REAR SIGHTS - Brownells


----------



## TedDeBearFrmHell (Jul 1, 2011)

VAMarine said:


> I thought you said you had the "Tactical Model" from RIA. That will have a different existing rear sight cut than their "GI" flavor guns.


ok, well that is now different.... the sights i listed are the govt model


----------



## 45Sidekick (Oct 18, 2011)

it is, my bad has dovetail cut


----------



## 45Sidekick (Oct 18, 2011)

sorry i forgot that the GI models dont have the same sight platform. but still would sights that would fit a colt government model, or other A1 platformed 1911s, fit on the tactical RIA?


----------



## TedDeBearFrmHell (Jul 1, 2011)

no, looks like the tactical slide is milled at the rear of the dovetail where as the a1 has a standard slide and dovetail


----------



## 45Sidekick (Oct 18, 2011)

ok so how should i go about finding a new sight for it if the standard A1 styled rear wont work?


----------



## VAMarine (Dec 25, 2008)

45Sidekick said:


> sorry i forgot that the GI models dont have the same sight platform. but still would sights that would fit a colt government model, or other A1 platformed 1911s, fit on the tactical RIA?

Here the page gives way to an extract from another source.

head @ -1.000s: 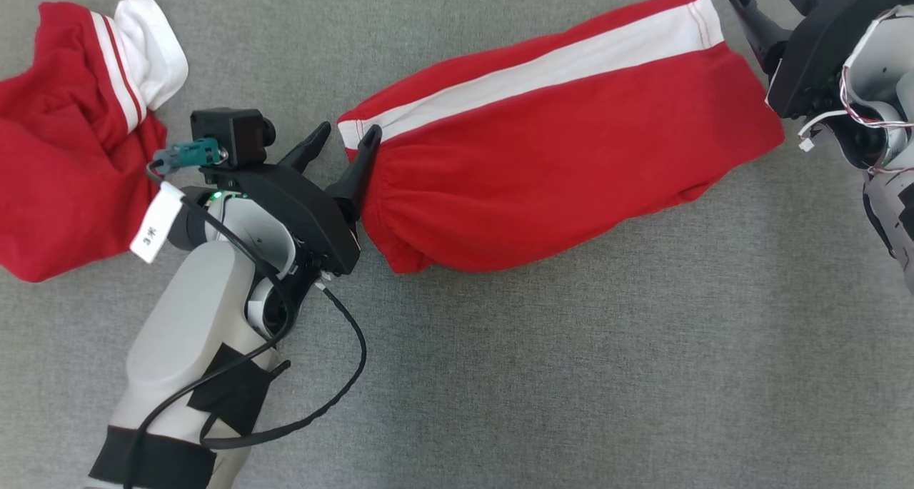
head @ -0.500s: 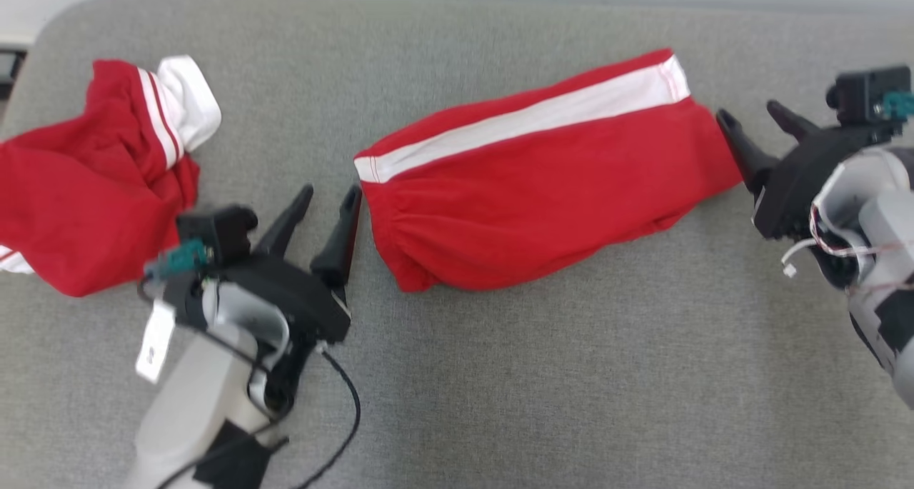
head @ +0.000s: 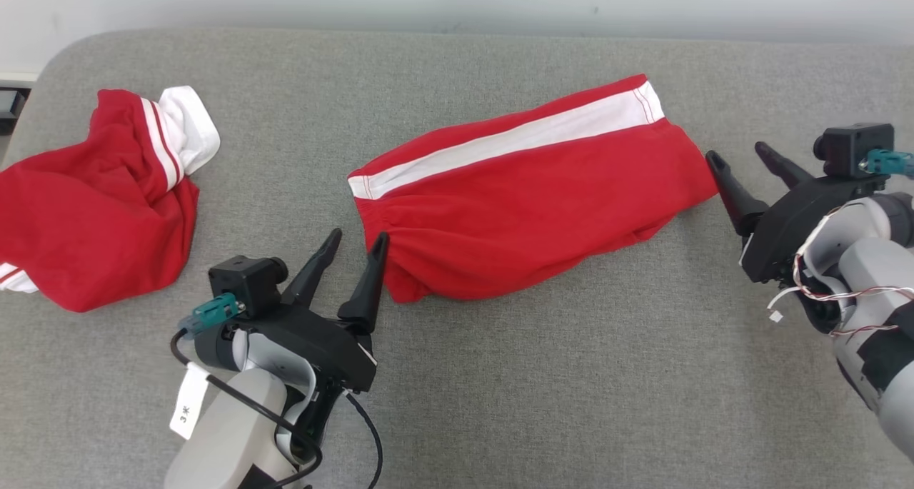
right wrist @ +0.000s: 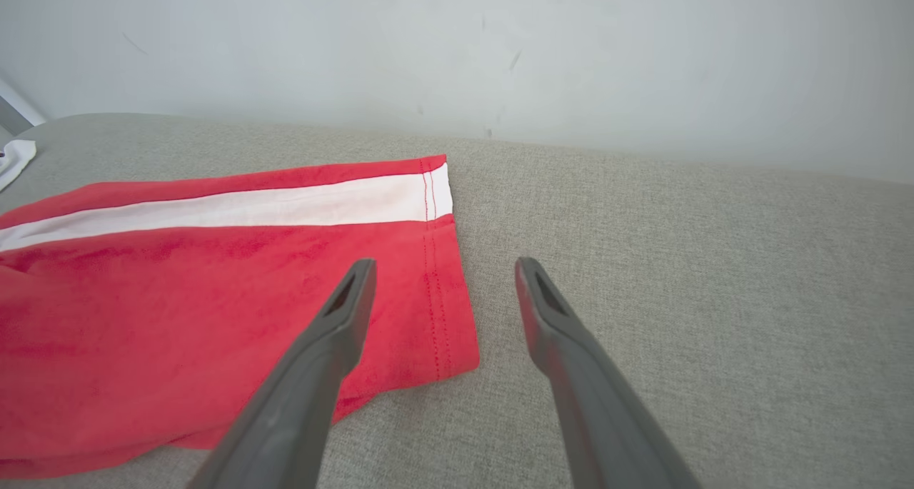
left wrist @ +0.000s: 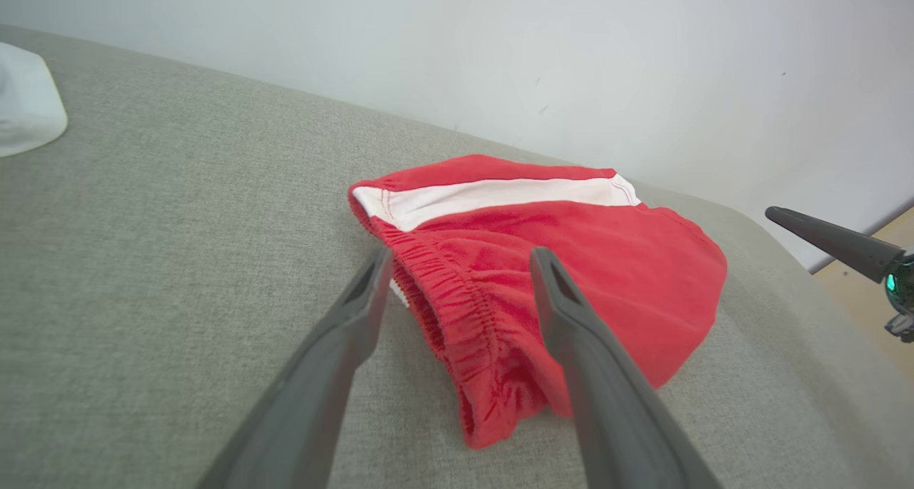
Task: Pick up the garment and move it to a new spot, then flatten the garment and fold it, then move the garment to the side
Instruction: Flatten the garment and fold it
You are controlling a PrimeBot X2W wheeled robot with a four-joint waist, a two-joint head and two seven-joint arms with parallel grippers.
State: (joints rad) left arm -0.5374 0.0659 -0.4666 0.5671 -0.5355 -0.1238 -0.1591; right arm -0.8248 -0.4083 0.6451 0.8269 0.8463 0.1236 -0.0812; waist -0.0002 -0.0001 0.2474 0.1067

No, the cut is different. The RIA tactical models feature a "Novak style", key word being "style" not genuine Novak sights so the cut may be different.

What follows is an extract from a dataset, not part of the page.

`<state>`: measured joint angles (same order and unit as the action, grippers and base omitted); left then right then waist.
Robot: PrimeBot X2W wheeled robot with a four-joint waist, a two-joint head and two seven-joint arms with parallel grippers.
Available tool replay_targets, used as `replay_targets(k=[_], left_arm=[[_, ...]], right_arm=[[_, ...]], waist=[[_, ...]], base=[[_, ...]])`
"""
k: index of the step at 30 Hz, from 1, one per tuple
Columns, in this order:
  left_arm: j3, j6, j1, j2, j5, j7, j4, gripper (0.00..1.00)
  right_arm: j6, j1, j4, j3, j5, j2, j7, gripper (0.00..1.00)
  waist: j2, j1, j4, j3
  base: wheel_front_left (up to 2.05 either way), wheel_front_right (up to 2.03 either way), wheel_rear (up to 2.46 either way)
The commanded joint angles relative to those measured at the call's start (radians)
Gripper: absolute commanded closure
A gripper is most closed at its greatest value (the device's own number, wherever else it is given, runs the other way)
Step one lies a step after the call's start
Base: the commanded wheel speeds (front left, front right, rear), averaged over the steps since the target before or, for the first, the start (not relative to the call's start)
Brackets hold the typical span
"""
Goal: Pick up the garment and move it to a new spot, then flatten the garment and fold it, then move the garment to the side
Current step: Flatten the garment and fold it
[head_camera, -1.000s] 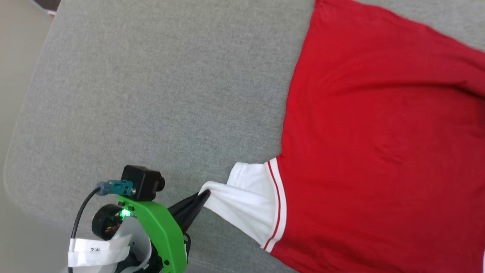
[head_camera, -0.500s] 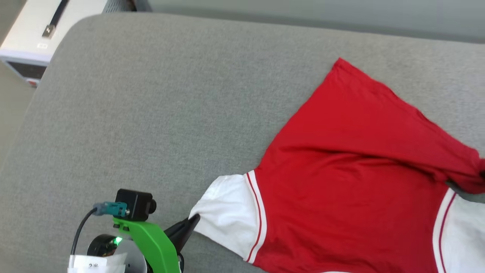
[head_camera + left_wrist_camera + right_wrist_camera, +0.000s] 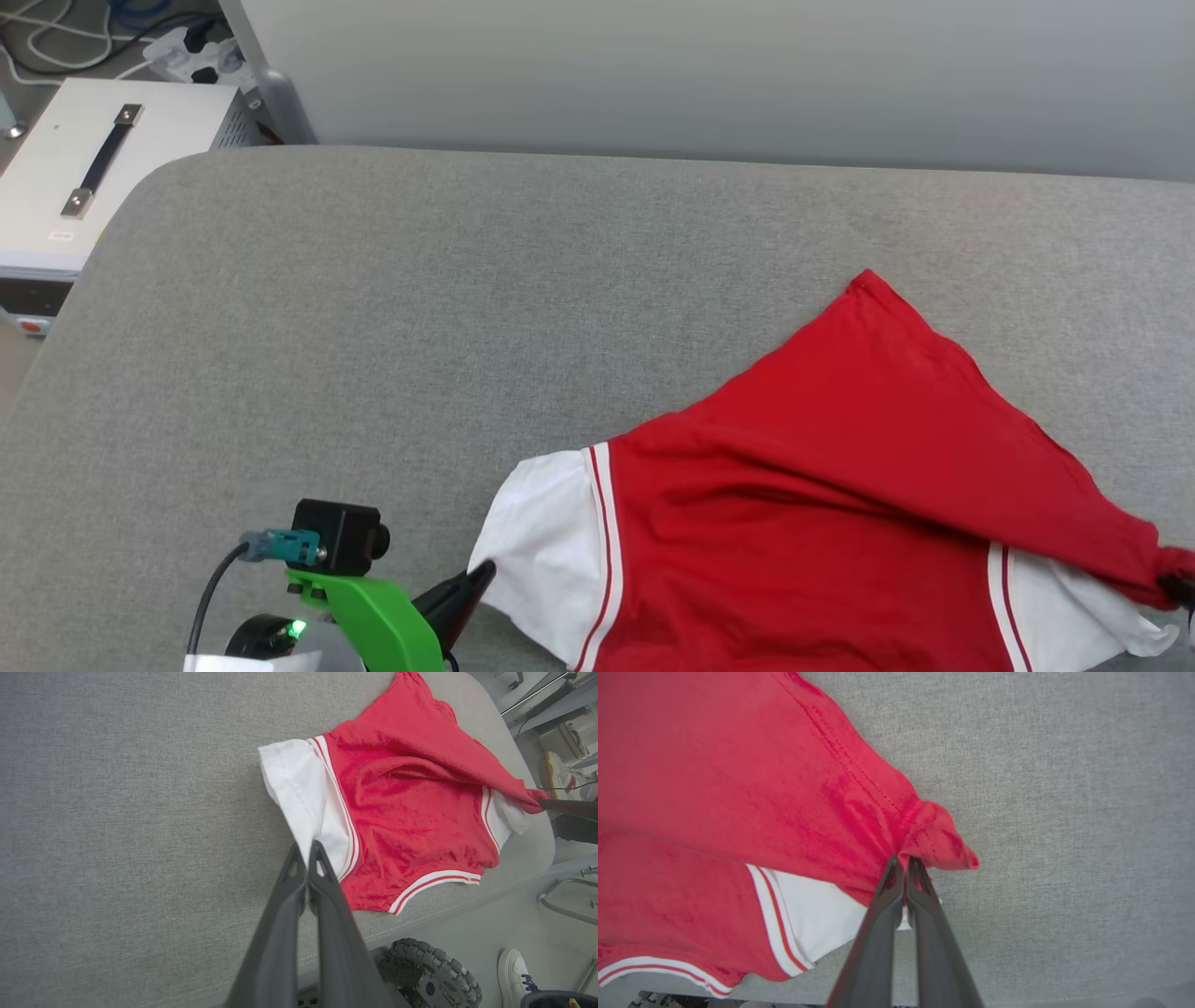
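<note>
Red white-sleeved jersey shirt (image 3: 794, 532) on grey fabric cushion (image 3: 373, 327), long axis spanning left end effector (image 3: 308, 848), clamped on white sleeve (image 3: 299, 793), to right end effector (image 3: 903, 861), clamped on bunched red edge (image 3: 938, 844).

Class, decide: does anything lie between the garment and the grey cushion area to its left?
Nothing visible does. The left claw and right claw pinch the garment; the cushion beside it shows bare fabric.
</note>
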<state>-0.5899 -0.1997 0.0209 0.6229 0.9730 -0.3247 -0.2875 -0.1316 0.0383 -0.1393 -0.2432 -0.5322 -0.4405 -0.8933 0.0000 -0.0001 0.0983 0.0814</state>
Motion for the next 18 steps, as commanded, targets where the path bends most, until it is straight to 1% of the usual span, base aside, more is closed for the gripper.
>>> replay_targets(k=[1,7,8,9,12,16,18], left_arm=[[-0.003,-0.003,-0.013,-0.01,0.003,0.009,0.007,1.0],[-0.014,0.004,-0.006,-0.028,0.011,0.007,0.018,1.0],[-0.014,0.005,-0.004,-0.028,0.011,0.006,0.019,1.0],[-0.015,0.006,-0.002,-0.028,0.011,0.005,0.02,1.0],[-0.016,0.008,0.004,-0.023,0.006,0.003,0.021,1.0],[-0.02,0.011,0.01,-0.018,-0.002,0.001,0.019,1.0],[-0.022,0.015,0.013,-0.019,-0.002,0.0,0.016,1.0]], right_arm=[[0.001,-0.025,0.013,-0.004,-0.007,0.013,-0.004,1.0],[0.001,-0.066,0.009,-0.017,-0.004,0.042,-0.001,1.0],[0.001,-0.064,0.009,-0.018,-0.006,0.045,0.006,0.93],[0.001,-0.061,0.01,-0.018,-0.009,0.047,0.015,0.0],[0.001,-0.053,0.017,-0.004,-0.022,0.035,0.026,0.0],[0.001,-0.035,0.056,0.025,-0.045,-0.006,0.027,0.0],[0.001,-0.028,0.094,0.054,-0.052,-0.038,0.012,0.0]], waist=[[0.0,0.0001,-0.01,-0.012],[0.0,0.0001,-0.008,-0.009],[0.0,0.0001,-0.008,-0.009],[0.0,0.0001,-0.007,-0.009],[0.0,0.0001,-0.004,-0.006],[0.0,0.0001,0.007,-0.001],[0.0,0.0001,0.016,0.003]], base=[[0.0,0.0,0.0],[0.0,0.0,0.0],[0.0,0.0,0.0],[0.0,0.0,0.0],[0.0,0.0,0.0],[0.0,0.0,0.0],[0.0,0.0,0.0]])
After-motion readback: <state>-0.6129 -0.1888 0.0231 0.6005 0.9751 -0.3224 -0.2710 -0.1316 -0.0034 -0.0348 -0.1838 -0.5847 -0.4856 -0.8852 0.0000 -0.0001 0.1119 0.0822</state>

To make matters worse, RIA has changed the *Tac model for 2012,*

The LPA sight for for "Springfield (novak cut) tpu31sp" would probably be the best bet, but you may want to contact LPA or better yet Brownells and talk with a Gun Tech (Brownells Technical Support: 800-741-0015 / General Office: 641-623-5401) and see if they have any info.


----------



## 45Sidekick (Oct 18, 2011)

thank you sir, i found a rear sight schematic for the RIA but i need to do some measuring to make sure its accurate for my particular model. then i guess go from there...


----------



## 45Sidekick (Oct 18, 2011)

ok according to the old tape measure, these schematics are pretty accurate. problem is i cant find a sight to compare it to. so does someone wanna look at this schematic for me?
http://img.photobucket.com/albums/v239/PWhite777/rsightps.jpg


----------



## TedDeBearFrmHell (Jul 1, 2011)

ok, just did some reading on a RIA blog and there were multiple references to the tactical having a novak cut.... so there ya go


----------



## 45Sidekick (Oct 18, 2011)

ok i dont have any experience with changing sights or anything. im familiar with the name and style(generally) i think my pt145 has novak styled sights. so just get 1911 novak cut sights then? are those common or something i'll have to search for, for hours?


----------



## TedDeBearFrmHell (Jul 1, 2011)

45Sidekick said:


> ok i dont have any experience with changing sights or anything. im familiar with the name and style(generally) i think my pt145 has novak styled sights. so just get 1911 novak cut sights then? are those common or something i'll have to search for, for hours?


Adjustable Rear Sight 1911 Novak Cut Steel Blue


----------



## TedDeBearFrmHell (Jul 1, 2011)

Adjustable Defensive Rear Sight 1911 Novak Cut Steel Blue


----------



## 45Sidekick (Oct 18, 2011)

thank you ted for all the help and patience with me. always informative.


----------